►

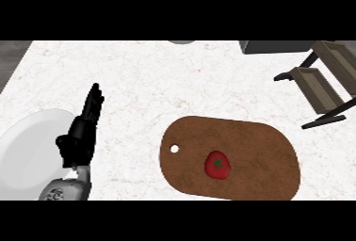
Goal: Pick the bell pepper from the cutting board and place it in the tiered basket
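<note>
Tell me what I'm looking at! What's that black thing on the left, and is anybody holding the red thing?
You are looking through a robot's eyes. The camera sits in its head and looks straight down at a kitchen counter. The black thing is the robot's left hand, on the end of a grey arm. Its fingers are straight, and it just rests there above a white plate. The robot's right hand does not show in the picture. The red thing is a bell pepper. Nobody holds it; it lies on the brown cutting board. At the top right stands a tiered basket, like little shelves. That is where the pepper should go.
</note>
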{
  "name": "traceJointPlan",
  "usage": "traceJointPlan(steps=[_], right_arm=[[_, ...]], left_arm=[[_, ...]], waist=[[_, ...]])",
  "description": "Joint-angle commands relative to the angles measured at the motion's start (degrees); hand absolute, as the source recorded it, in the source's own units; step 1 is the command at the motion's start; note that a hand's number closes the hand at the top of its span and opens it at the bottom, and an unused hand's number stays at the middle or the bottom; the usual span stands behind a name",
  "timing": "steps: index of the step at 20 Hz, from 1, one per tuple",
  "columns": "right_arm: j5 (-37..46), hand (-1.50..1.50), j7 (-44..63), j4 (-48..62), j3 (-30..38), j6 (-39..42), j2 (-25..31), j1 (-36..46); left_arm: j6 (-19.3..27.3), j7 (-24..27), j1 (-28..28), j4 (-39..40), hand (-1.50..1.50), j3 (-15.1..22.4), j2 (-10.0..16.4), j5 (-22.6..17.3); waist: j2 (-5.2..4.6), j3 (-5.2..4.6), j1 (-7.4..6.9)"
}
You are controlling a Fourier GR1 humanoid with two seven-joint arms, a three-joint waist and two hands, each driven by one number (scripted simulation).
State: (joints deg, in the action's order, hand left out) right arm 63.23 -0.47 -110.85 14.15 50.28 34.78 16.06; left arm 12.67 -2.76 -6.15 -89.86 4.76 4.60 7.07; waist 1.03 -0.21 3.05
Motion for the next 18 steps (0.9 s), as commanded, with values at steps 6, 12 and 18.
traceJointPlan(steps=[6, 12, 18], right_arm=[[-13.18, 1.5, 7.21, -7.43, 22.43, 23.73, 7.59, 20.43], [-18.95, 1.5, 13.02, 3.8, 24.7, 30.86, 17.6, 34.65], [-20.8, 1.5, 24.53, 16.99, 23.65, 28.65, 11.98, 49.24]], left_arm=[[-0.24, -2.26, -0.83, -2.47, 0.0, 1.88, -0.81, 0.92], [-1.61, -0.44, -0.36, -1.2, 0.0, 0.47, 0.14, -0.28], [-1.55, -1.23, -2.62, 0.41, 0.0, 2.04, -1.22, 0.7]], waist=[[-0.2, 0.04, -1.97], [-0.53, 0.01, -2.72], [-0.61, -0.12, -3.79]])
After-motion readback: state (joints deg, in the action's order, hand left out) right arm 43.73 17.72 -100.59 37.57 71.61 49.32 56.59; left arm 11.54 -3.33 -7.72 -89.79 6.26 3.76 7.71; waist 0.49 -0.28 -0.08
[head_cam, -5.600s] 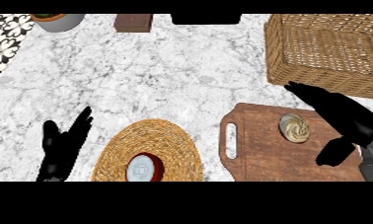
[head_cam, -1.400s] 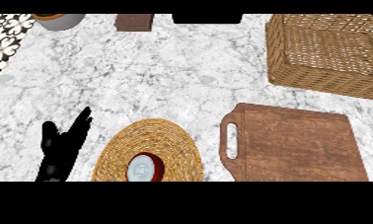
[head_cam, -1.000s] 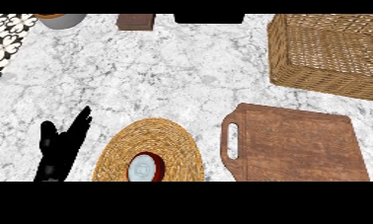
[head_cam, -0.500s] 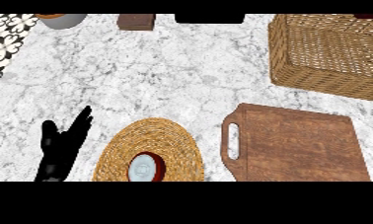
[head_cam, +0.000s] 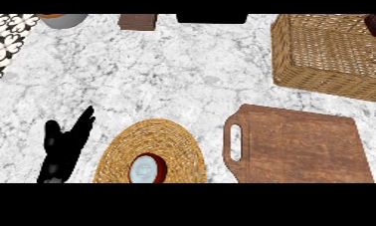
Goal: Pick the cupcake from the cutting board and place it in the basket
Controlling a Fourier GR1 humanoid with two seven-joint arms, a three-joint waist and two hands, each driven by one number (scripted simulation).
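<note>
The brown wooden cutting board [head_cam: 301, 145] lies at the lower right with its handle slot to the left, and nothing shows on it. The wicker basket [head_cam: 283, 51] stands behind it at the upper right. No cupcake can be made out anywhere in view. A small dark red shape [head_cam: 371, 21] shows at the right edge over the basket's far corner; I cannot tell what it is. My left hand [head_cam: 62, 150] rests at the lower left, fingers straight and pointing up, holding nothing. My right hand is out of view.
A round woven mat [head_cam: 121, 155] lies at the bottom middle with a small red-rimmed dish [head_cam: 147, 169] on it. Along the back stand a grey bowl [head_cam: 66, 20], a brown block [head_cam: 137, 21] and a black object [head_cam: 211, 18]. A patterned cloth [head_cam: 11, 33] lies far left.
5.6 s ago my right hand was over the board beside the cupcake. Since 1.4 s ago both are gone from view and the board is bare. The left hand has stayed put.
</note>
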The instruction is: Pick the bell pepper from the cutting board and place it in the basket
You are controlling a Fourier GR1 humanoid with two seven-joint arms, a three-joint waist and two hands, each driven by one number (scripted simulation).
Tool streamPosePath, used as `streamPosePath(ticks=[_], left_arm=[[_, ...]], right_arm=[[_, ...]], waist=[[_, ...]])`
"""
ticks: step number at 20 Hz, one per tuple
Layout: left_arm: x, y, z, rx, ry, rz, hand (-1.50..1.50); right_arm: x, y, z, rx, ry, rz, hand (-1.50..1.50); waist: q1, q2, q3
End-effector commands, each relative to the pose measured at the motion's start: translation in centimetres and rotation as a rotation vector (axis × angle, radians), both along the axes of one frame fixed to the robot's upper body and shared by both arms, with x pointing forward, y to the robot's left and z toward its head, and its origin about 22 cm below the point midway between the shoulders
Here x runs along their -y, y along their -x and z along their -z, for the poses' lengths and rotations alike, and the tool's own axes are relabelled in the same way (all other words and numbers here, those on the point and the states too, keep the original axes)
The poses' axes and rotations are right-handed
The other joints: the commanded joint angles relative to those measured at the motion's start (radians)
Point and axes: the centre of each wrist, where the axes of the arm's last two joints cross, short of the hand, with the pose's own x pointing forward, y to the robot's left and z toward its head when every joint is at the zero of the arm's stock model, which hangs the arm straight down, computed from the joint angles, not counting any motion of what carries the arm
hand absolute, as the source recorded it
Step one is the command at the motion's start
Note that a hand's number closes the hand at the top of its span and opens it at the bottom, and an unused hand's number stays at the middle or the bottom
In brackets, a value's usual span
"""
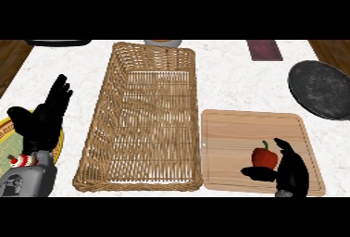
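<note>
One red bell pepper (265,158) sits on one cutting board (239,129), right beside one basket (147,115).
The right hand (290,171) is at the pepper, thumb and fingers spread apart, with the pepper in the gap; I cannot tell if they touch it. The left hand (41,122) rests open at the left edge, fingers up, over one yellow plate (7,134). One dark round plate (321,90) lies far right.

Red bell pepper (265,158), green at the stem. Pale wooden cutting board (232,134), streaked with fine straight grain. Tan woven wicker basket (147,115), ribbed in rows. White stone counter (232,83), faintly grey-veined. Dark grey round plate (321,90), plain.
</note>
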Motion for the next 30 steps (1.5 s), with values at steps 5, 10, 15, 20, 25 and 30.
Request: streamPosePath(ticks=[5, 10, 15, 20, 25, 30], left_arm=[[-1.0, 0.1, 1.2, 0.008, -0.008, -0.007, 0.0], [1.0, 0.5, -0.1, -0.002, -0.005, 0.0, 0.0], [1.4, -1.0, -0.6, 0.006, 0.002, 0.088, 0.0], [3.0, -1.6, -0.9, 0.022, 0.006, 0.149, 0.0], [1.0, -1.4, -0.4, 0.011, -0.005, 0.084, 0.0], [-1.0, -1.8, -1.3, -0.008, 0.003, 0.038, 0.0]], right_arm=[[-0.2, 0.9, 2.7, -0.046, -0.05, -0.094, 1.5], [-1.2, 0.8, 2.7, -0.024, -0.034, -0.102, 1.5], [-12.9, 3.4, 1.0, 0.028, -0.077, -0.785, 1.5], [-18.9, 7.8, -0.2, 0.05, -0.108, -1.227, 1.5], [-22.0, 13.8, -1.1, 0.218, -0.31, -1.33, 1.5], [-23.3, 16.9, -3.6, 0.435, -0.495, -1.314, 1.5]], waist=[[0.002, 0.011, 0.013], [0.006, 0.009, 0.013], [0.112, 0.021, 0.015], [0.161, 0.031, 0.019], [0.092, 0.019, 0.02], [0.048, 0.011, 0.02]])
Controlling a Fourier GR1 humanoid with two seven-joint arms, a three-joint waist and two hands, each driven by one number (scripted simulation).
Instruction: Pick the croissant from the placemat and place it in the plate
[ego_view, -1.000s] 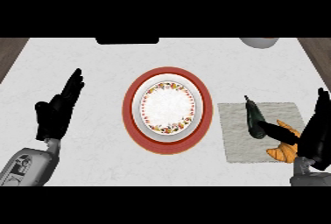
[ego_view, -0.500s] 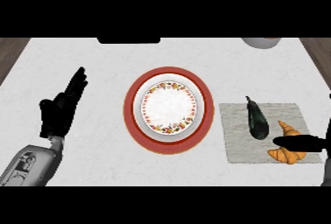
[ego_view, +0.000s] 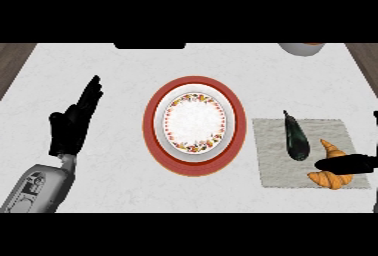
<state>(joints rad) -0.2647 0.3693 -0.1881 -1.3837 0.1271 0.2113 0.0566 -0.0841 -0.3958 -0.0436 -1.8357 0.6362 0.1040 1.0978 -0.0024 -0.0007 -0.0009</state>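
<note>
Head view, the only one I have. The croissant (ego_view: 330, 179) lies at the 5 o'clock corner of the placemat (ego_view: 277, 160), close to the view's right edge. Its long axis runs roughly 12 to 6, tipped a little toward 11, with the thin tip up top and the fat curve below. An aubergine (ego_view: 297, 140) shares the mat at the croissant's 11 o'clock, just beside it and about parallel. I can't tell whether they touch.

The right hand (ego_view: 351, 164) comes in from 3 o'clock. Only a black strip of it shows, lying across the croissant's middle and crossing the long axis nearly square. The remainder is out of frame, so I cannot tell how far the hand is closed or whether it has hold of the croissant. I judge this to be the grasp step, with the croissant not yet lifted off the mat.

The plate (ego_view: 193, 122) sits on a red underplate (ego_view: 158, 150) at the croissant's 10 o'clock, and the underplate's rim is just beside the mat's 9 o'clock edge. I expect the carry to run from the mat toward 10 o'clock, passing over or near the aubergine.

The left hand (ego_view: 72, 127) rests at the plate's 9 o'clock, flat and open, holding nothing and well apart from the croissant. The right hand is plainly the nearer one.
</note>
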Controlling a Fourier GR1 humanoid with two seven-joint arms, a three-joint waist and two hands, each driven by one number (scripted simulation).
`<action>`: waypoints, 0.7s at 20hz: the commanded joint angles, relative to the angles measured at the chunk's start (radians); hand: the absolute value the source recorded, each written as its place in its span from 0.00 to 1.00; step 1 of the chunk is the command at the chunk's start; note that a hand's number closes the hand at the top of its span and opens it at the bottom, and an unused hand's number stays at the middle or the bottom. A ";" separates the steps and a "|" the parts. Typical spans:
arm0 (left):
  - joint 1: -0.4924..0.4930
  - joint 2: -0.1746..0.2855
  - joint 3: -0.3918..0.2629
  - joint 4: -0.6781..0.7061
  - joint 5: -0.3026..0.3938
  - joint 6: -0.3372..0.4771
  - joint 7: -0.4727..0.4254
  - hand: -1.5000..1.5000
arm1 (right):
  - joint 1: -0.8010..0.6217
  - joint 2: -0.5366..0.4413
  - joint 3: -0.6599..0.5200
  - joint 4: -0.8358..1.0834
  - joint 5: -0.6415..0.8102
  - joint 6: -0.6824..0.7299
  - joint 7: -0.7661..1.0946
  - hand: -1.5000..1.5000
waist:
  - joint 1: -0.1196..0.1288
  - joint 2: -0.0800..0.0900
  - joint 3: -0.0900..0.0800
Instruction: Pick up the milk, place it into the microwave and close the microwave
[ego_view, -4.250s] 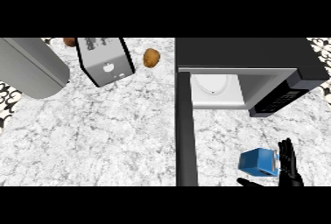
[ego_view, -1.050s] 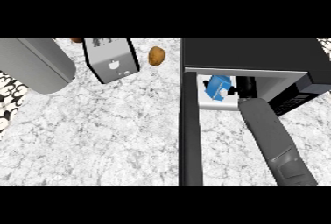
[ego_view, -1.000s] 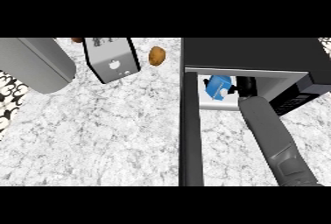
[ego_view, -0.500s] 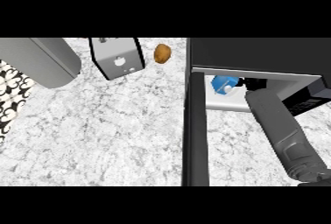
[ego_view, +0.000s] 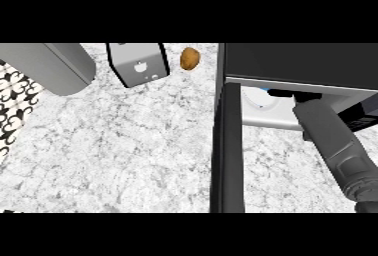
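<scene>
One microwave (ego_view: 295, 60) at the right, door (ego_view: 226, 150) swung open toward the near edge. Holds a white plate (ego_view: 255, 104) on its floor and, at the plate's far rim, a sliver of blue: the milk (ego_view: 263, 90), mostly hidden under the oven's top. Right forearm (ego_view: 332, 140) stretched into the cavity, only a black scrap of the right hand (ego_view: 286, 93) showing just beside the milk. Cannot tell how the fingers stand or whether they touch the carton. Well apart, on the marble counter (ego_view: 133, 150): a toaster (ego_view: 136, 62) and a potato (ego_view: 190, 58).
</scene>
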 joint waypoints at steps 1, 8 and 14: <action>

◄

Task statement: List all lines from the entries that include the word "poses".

Exercise solution:
Here x runs along their -y, y along their -x and z along their -z, for the poses' lengths and rotations alike, and the tool's own axes are relabelled in the same way (all other words and numbers here, those on the point and the states too, keep the original axes)
The poses' axes and rotations are right-handed

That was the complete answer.